Since the RFI produced by transmission of such modified waveforms can be both reduced and more predictable in frequency content, the heavy shielding that is conventionally used to enclose the transmission wire can be reduced or dispensed with. In an aeroplane the reduction or removal of the shielding allows for a larger payload to be carried by the aeroplane and for a reduction of fuel consumption.

The sample values representing the transition waveform may be stored in a memory or other storage device (e.g. a read only memory) or may be calculated as required. 03/001757

4

Further respective aspects and features of the invention are defined in the appended claims.

Embodiments of the present inventions will now be described, by way of example only, with reference to the accompanying drawing in which: Figure 1 schematically illustrates a 'non-return to zero' square waveform;

Figure 2 schematically illustrates a 'return to zero' square waveform; Figure 3 schematically illustrates a slew-rate limited waveform; Figure 4 is a schematic graph of intensity in decibels per microvolt against frequency in Hertz; Figure 5 schematically illustrates a data transmitter;

Figure 6 schematically illustrates a data communication system; Figure 7 schematically illustrates a data communication system configured in spur geometry;

Figure 8 schematically illustrates a data communication system configured in a star geometry;

Figure 9 schematically illustrates a data communication system configured in ring geometry;

Figure 10 schematically illustrates a data communication system configured to allow two-way communication; Figure 11 schematically illustrates a modified waveform, in non-return to zero format, in which dwell periods are maintained;

Figure 12 schematically illustrates a modified waveform, in non-return to zero format, which does not have dwell periods;

Figure 13 schematically illustrates a modified waveform, in non-return to zero format, in which transitions do not take place between successive identical data bits;

Figure 14 schematically illustrates a modified waveform, in return to zero format, in which dwell periods are maintained;

Figure 15 schematically illustrates a modified waveform in return to zero format which does not have dwell periods; Figure 16 schematically illustrates a data receiver;

Figure 17 is a plot of 26 sample values; and Figure 18 is a chart illustrating measured RFI against frequency. Figure 5 is a schematic illustration of a data transmitter 40. The transmitter 40 may be the originator of the a data signal to be transmitted, or may simply act as a modulator or driver to transmit a data signal generated in other apparatus (not shown) and supplied to the transmitter by an input port 42. It is well within the ability of the skilled man to implement appropriate control electronics to generate a raw data signal to be transmitted.
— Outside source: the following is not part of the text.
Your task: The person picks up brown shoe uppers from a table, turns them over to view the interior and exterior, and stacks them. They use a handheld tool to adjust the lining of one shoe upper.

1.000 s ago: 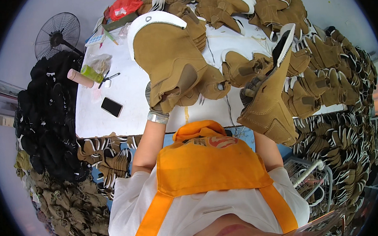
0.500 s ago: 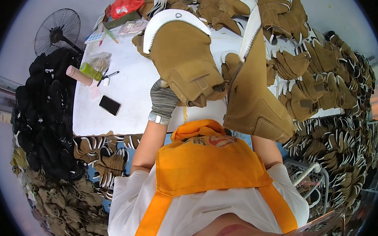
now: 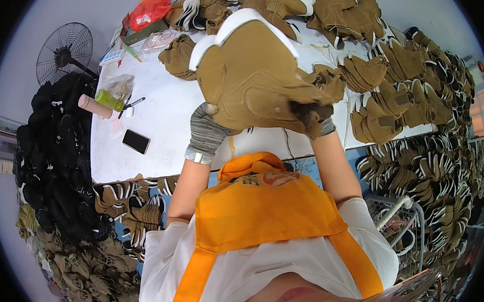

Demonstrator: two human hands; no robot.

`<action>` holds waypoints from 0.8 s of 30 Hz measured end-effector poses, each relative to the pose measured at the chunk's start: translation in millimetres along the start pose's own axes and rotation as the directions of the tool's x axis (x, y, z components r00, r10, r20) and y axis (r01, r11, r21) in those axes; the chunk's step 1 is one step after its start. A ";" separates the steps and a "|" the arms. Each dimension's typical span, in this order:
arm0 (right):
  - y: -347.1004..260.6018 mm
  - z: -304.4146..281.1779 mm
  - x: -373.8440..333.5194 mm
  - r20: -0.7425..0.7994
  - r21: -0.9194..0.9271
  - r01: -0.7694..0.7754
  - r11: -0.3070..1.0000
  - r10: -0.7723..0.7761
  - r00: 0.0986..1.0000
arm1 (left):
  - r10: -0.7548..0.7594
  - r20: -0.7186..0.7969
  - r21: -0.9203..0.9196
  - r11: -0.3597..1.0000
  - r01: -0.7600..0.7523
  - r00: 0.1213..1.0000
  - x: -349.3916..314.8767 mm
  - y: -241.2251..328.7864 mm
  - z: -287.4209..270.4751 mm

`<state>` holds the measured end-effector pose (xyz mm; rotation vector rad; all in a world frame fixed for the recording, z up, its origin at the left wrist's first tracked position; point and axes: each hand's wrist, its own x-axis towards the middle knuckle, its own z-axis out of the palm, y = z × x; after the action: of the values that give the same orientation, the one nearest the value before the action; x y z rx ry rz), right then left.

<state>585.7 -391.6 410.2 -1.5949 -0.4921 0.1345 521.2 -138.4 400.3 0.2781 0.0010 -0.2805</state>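
A brown suede boot upper (image 3: 243, 77) with a white scalloped edge is raised in front of me over the table. My left hand (image 3: 203, 130), in a grey knit glove, grips its lower left side, thumb on the face. At the lower right, by a dark opening, my gloved right hand (image 3: 327, 126) holds it from behind; most of that hand is hidden. The two white lobes suggest two uppers lying together, but I cannot tell for sure.
The white table (image 3: 163, 108) bears a phone (image 3: 136, 141), a pink cylinder (image 3: 94, 105), pens and a red bag (image 3: 150, 11). Brown uppers (image 3: 380, 116) are stacked at right and back. Black pieces (image 3: 56, 155) are heaped left beside a fan (image 3: 64, 52). A wire cart (image 3: 404, 224) stands near my right side.
My right hand has brought the second upper, earlier held apart at the right, leftward to the one in my left hand. A small brown piece at the back left is now uncovered.
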 end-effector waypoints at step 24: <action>-78.5 44.7 -11.6 0.132 0.564 -0.300 0.769 0.274 0.953 | 0.064 0.201 0.151 0.984 -0.096 0.977 -11.4 8.0 -29.3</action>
<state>540.5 -354.3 479.9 -1.0481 -0.1978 0.5078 513.6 -120.0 374.7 0.4080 -0.2280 -0.2269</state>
In the case when the original waveform is generated externally, a microprocessor or microcontroller 44 detects transitions in the input data signal and activates a counter 46 when a transition is detected. The function of detecting transitions and initiating a counter may alternatively be performed by discrete logic circuitry. In the case when the original waveform is generated internally, the microprocessor or microcontroller 44 may be used to both generate the original waveform and to activate the counter 46.
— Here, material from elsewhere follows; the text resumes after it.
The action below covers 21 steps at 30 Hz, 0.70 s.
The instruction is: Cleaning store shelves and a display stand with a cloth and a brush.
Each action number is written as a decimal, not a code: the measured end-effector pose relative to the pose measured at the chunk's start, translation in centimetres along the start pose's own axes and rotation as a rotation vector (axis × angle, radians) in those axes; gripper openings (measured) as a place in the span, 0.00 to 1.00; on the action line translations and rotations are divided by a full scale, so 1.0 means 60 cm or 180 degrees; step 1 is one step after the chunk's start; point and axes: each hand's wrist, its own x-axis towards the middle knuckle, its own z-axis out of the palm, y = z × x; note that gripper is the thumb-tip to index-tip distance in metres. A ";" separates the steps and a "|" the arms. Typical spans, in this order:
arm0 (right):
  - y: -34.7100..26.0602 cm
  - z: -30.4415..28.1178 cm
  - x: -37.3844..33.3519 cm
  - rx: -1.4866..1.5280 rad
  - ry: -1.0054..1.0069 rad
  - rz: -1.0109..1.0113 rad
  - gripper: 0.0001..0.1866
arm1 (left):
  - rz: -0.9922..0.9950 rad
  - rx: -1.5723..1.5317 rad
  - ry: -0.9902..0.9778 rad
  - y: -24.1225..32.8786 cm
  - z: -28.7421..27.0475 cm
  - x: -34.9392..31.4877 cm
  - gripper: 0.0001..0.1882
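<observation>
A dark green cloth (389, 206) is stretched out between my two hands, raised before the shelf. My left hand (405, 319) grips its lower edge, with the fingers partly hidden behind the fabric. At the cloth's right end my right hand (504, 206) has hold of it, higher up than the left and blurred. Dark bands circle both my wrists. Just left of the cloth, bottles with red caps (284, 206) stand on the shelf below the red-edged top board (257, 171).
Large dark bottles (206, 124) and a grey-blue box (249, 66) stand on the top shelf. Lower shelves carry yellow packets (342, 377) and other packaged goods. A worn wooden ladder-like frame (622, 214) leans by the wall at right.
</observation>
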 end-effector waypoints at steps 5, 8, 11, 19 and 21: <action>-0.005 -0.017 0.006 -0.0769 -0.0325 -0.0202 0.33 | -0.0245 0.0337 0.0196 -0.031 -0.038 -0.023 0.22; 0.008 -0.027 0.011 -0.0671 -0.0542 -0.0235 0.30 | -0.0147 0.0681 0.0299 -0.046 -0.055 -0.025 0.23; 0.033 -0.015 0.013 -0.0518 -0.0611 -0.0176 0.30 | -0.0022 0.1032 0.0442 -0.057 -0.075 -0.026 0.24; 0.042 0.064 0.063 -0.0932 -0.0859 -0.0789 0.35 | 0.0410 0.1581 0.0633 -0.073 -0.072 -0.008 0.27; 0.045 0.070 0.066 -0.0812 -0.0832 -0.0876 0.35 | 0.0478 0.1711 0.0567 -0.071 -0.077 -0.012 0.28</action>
The counter 46 addresses a look-up table 50 contained within a memory 48. The look-up table 50 contains data that is accessed by the counter 46 to generate synthesised sections of a waveform. The memory 48 may be any type of memory unit suitable for storing numeric data. For example, the memory unit may be a random access memory (RAM), for example a non-volatile RAM such as a flash RAM, a read only memory (ROM) or an erasable programmable read only memory (EPROM). Preferably the memory 48 is a non-volatile memory unit to provide a more secure store for the look-up table 50.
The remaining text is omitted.